We are very pleased to bring you the first issue of 2012. We hope you like the new format and in particular the new cover design. Many people were involved in its creation, including all of the members of the JBIS international advisory board and several members of the society. However, I would like to single out the following as having contributed substantially to its development: Ben Jones, Euan Monaghan, Andreas Tziolas, Adrian Mann and Stephen Ashworth. I want to thank all those involved. The image we tried to go for was a fresh new look, gorgeous imagery but with some continuity with the past.
In this issue we also announce the formation of a new International Advisory board list. The names represent people from across many countries in the world, both North and South of the Equator. I believe these people will help to build JBIS into the modern journal that it needs to be in a global space aspiring civilisation. Some changes to the JBIS guidelines have also been made and these are included in this issue, published in full. All authors are encouraged to read these prior to submitting papers to the journal.
A final announcement from the management side. Dr Richard Obousy and Dr Andreas Tziolas are hard at work pursuing the non-profit Icarus Interstellar and so they have stepped down as Deputy Editors. I want to thank them personally for their efforts over the past year to assist the journal in getting papers out. They will continue in their roles as valued members of the JBIS advisory board. Meanwhile Dr Duncan Law-Green steps up to the post of Deputy Editor. Duncan has been doing an excellent job helping the journal to get online and the journal is lucky to have him on board.

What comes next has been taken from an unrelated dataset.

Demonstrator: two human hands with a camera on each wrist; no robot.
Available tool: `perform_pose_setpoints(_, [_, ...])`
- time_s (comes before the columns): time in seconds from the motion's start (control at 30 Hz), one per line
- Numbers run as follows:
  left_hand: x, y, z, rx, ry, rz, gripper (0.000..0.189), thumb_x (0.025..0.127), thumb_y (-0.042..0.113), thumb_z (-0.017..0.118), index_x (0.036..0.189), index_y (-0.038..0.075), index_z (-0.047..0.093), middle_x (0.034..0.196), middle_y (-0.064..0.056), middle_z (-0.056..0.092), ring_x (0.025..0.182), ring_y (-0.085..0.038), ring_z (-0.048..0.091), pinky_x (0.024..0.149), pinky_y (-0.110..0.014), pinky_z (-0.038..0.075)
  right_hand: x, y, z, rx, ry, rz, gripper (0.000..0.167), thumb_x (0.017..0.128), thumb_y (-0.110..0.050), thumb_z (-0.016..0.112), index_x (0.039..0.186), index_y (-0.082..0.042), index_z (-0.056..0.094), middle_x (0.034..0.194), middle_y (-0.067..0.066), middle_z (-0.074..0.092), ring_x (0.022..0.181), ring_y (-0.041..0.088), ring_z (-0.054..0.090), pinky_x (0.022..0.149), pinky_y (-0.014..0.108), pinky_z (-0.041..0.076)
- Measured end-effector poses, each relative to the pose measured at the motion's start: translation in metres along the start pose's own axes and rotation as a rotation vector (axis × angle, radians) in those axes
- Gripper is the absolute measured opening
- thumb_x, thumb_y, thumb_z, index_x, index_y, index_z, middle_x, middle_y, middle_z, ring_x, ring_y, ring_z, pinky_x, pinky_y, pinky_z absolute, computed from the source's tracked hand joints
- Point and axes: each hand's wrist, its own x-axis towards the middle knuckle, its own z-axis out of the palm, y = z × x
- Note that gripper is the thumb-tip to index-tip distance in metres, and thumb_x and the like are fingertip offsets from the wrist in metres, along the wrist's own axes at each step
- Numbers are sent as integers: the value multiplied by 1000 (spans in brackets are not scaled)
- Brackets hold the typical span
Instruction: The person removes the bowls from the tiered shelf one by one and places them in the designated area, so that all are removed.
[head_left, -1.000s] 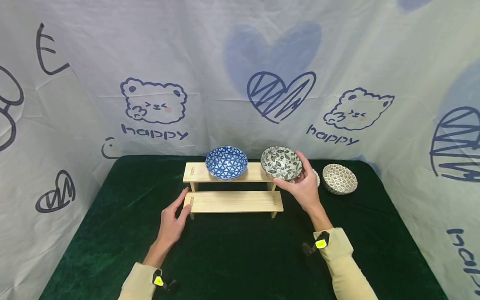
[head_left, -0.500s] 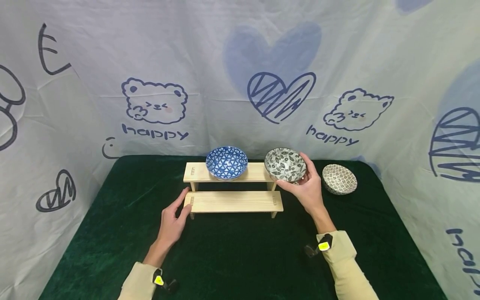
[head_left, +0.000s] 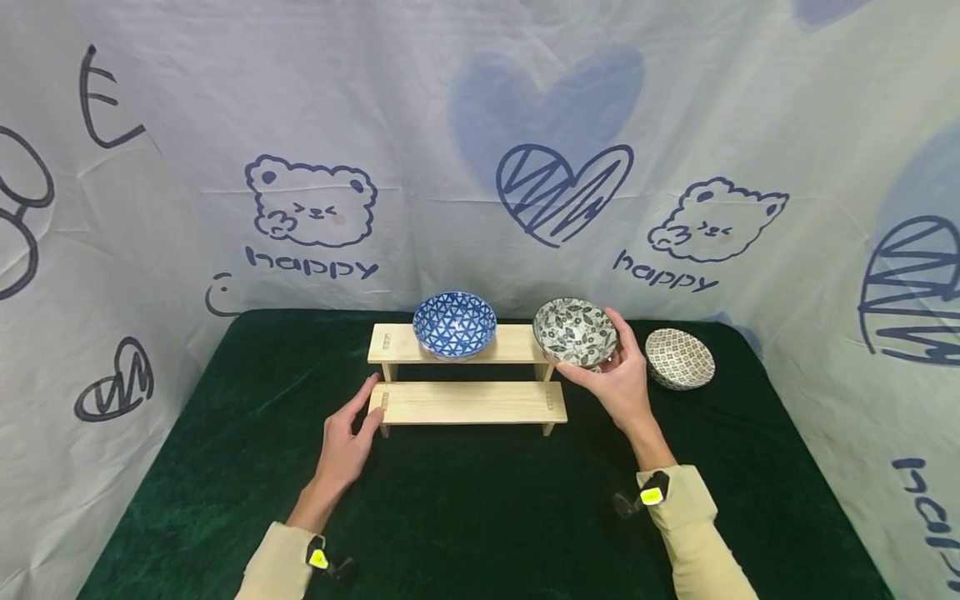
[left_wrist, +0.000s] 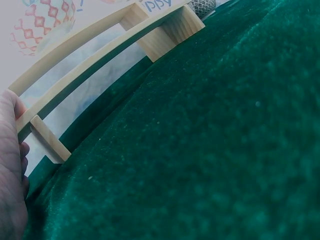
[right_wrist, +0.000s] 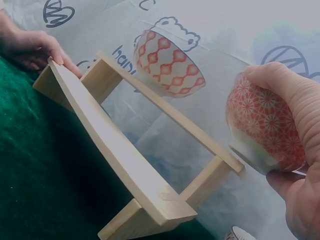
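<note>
My right hand (head_left: 621, 379) holds a bowl (head_left: 574, 332) by its right side, thumb in front. Black and white leaves cover its inside; the right wrist view shows red flowers on its outside (right_wrist: 260, 117). It is raised beside the right end of a two-tier wooden stand (head_left: 465, 403). My left hand (head_left: 347, 442) grips the left end of the lower board between thumb and fingers. On the upper board rests a blue and white triangle-patterned bowl (head_left: 454, 325), its outer wall (right_wrist: 167, 65) red and white in the right wrist view.
A brown-and-cream patterned bowl (head_left: 679, 358) sits tilted on the dark green cloth (head_left: 465, 508), right of my right hand. Part of a small patterned bowl (right_wrist: 239, 234) shows at the bottom of the right wrist view. A printed white curtain (head_left: 420, 208) hangs behind.
My right hand has shifted the leaf-patterned bowl slightly right and toward me, away from the upper board's right end. My left hand has stayed on the stand.
</note>
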Motion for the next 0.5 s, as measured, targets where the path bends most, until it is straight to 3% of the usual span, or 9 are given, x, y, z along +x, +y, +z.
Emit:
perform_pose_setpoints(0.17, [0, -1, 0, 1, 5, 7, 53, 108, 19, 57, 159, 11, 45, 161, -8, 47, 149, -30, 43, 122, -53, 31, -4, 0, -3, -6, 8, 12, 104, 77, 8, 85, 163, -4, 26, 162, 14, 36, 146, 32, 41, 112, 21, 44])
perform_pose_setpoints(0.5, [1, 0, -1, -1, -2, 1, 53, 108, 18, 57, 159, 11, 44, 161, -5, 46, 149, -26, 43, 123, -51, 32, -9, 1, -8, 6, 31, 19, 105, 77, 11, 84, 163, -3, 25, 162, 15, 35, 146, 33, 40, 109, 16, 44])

Now we come to this very special issue of JBIS. It was back in early 2011 that the planning began for a BIS symposium dedicated to the philosophy of Olaf Stapledon. This is a man that had had a profound influence on many people, including Arthur C. Clarke, Freeman Dyson, to name a few. His seminal works Last & First Men and Starmaker, set in motion many ideas which would permeate the subject of space science in the decades after. Although these books are considered works of science fiction today, it is the ideas in them which make them relevant to JBIS. Indeed, many of the papers published in the journal over the years discuss ideas which can trace their origins to the works of Stapledon. This includes subjects such as planetary colonisation, interstellar flight, extraterrestrial life, the philosophy and cosmology of the Universe.
Stapledon presented his lecture Interplanetary Man to members of the British Interplanetary Society in 1948, at the invitation of Arthur C. Clarke and others. This essay is reproduced here in its entirety thanks to the efforts of Mark Stewart and Andreas Tziolas. In his 1962 book Profiles of the Future Clarke wrote “The only way of discovering the limits of the possible is to venture a little way past them and into the impossible”. Stapledon certainly did that in abundance, and it is hoped he would have been proud of the contributions from the authors in this issue. In particular, it is worth highlighting the Invited Commentary from Professor Gregory Matloff. Although controversial, the opinion piece has been permitted in this issue within the spirit of Stapledons philosophy. Long may we follow in this tradition of scientific speculation and by that process uncover truths about the universe that even Stapledon would not have foreseen.